• _Try it_
Reproduction of part of the material below, pictures omitted: copy exactly, and only, the lines starting with the one with "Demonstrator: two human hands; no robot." and going on through the one with "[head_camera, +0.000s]".

• _Exercise inputs_
+ + +

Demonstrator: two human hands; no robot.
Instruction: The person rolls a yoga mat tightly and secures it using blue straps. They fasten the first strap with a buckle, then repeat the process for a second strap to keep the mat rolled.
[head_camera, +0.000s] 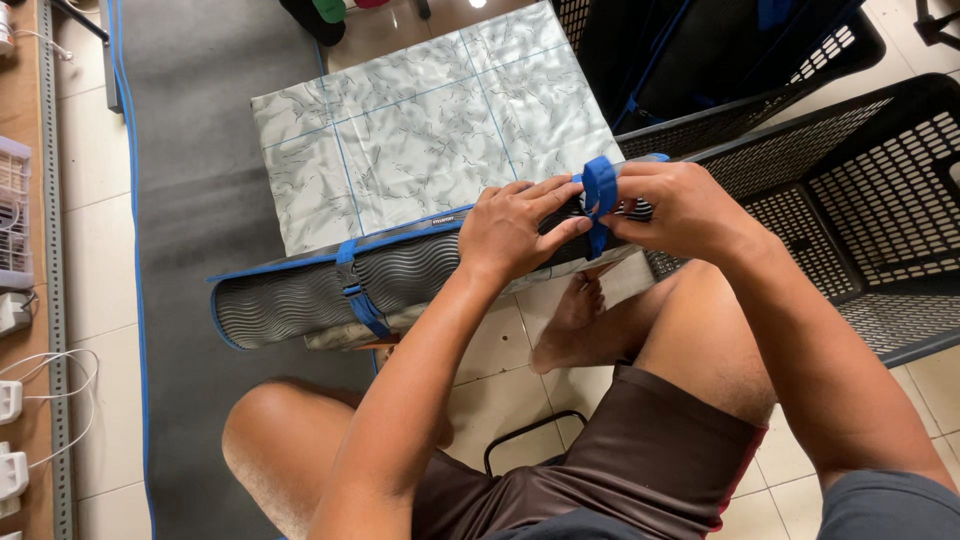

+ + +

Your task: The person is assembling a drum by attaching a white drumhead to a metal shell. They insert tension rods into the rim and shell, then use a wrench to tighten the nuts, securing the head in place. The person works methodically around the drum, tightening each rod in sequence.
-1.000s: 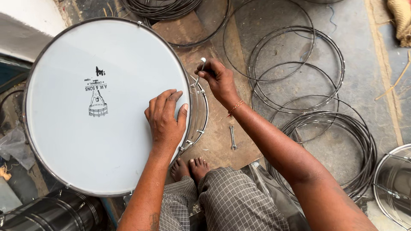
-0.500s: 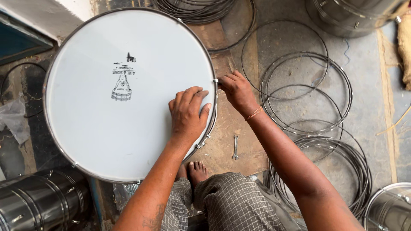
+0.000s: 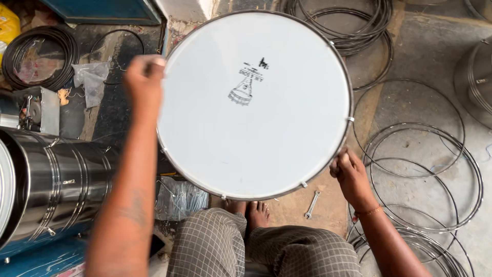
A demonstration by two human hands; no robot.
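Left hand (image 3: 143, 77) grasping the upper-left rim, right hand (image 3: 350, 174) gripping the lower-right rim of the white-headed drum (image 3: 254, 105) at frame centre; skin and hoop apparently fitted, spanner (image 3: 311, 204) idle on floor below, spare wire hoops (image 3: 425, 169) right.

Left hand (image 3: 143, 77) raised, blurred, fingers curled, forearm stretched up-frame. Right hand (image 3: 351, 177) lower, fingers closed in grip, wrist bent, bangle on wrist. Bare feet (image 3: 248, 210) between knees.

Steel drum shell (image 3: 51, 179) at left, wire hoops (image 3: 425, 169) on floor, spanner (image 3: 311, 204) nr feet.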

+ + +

• _Your response_
Demonstrator: two human hands; no robot.
Instruction: The person rolls a yoga mat tightly and secures it using blue straps. They fasten the first strap with a buckle, then repeat the process for a second strap to keep the mat rolled.
[head_camera, +0.000s] 

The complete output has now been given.